🧠 Santé mentale & traumatismes

Se reconstruire en couple après un événement traumatique

Un événement traumatique vécu ensemble — ou par l'un — laisse une marque sur les deux. La reconstruction du couple est un chantier en soi, qu'on ne peut pas remettre à plus tard sans risque.

🔍 Pourquoi

  • Chacun vit le trauma différemment, à son rythme
  • L'un peut vouloir parler, l'autre fuir le sujet
  • Petits désaccords nouveaux qui révèlent des écarts profonds

⚠️ Ce que ça cache

  • Mémoire traumatique qui colore tous les choix sans qu'on en soit conscient
  • Sentiment d'être seul·e à porter, même à deux
  • Évitement réciproque par peur de raviver l'autre

✅ À faire

  • Reconnaître que les rythmes de reconstruction sont différents
  • Garder des moments "neutres" où le trauma n'est pas le sujet
  • Chercher un suivi spécialisé (individuel et/ou couple)

❌ À éviter

  • Imposer son rythme de reconstruction à l'autre
  • Faire comme si "on devait s'en remettre" à une date donnée
  • Couper de tout ce qui rappelle, et figer le couple dans l'évitement

📖 Comprendre en profondeur

Quand un événement traumatique frappe le couple — un accident grave, une agression, un deuil violent, une catastrophe vécue ensemble ou par l'un seul — la reconstruction qui suit est rarement linéaire et concerne deux niveaux différents : la reconstruction individuelle de chacun·e, et la reconstruction du couple lui-même. Ces deux niveaux ont des temporalités souvent très différentes, et c'est cette différence qui explique pourquoi tant de couples qui pensaient sortir renforcés d'une épreuve s'en retrouvent finalement séparés : non parce que l'événement l'a voulu, mais parce que les rythmes de reconstruction des deux n'ont pas été reconnus comme légitimement différents.

Plusieurs phénomènes typiques compliquent la reconstruction. L'un peut vouloir parler beaucoup, retraiter l'événement encore et encore, en chercher le sens. L'autre peut vouloir au contraire fuir le sujet, retrouver une vie quotidienne où le trauma n'est pas central. Aucune de ces deux postures n'est meilleure que l'autre — elles correspondent à des manières différentes de digérer ce qui s'est passé, qui peuvent même évoluer dans le temps pour la même personne. Mais quand elles ne sont pas comprises comme telles, elles produisent des incompréhensions douloureuses : celui ou celle qui parle se sent abandonné·e par celui ou celle qui se tait, et celui ou celle qui se tait se sent envahi·e par celui ou celle qui parle. Cette polarité s'accentue en miroir si on n'y prend pas garde.

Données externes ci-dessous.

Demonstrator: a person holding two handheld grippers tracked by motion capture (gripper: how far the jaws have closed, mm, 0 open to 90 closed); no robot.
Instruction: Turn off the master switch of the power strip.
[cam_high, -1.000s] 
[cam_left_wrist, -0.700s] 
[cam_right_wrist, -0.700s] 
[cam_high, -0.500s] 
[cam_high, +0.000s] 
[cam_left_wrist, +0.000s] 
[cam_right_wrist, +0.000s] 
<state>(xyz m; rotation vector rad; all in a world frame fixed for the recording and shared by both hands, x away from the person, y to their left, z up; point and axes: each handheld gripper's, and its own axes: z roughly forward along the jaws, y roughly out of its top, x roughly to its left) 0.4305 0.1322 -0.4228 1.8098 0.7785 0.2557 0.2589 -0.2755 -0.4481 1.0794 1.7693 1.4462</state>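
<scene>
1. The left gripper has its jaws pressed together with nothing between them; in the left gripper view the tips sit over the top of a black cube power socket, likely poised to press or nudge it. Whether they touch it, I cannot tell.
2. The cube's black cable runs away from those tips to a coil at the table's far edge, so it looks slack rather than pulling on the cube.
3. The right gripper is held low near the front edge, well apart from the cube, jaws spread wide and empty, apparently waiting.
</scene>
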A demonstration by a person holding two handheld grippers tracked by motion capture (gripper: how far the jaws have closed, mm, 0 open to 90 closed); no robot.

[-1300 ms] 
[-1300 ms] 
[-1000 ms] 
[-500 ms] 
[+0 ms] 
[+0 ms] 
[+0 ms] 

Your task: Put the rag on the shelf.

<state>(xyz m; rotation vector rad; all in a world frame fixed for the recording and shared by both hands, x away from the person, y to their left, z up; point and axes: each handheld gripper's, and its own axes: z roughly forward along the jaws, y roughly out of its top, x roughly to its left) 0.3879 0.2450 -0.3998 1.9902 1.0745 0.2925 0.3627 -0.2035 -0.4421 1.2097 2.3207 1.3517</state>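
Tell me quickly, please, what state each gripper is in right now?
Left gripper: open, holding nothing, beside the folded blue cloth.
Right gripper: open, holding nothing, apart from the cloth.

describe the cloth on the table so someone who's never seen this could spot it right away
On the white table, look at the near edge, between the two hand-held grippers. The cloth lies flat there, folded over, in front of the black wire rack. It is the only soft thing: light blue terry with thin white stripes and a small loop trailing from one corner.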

L'autre dimension, plus discrète, c'est la peur de raviver l'autre par ses propres réactions. Quand on commence à aller mieux et qu'on craint que parler de son chagrin ou de sa peur "fasse retomber" l'autre dans le sien, on se tait — et l'autre se tait peut-être pour les mêmes raisons. Cette double inhibition crée une zone d'évitement qui finit par toucher des sujets bien au-delà du trauma initial : on n'ose plus rien aborder, par peur de rouvrir des plaies. Le couple devient alors prudent, fonctionnel, mais privé de la profondeur émotionnelle qu'il avait avant. Sortir de cette dynamique demande presque toujours qu'un cadre tiers — souvent thérapeutique — autorise à reprendre la parole sur le trauma sans crainte de détruire l'autre, et donne au couple les moyens d'intégrer l'événement dans son histoire plutôt que de le laisser comme un point aveugle qu'il faut contourner.

💬 Exercice

« Là où je suis aujourd'hui dans cette histoire, c'est… — chacun le formule, sans interruption ni jugement. »

❤️ Quand consulter

Dès les premiers mois post-événement, si possible. Un suivi précoce permet d'éviter que les traumatismes individuels ne deviennent un trauma de couple.

❤️ Pourquoi une thérapie de couple peut aider sur ce sujet

Après un événement traumatique, l'accompagnement précoce du couple — idéalement dans les premiers mois — permet d'éviter que les rythmes de reconstruction différents ne deviennent un terrain de fracture. Le ou la thérapeute, formé·e aux problématiques de trauma, aide chacun·e à respecter son propre rythme tout en restant connecté·e à l'autre, à dépasser les évitements qui s'installent, et à intégrer l'événement dans l'histoire du couple plutôt que de le laisser comme un sujet enkysté. Ce travail est complémentaire du suivi individuel que chacun·e peut avoir besoin par ailleurs.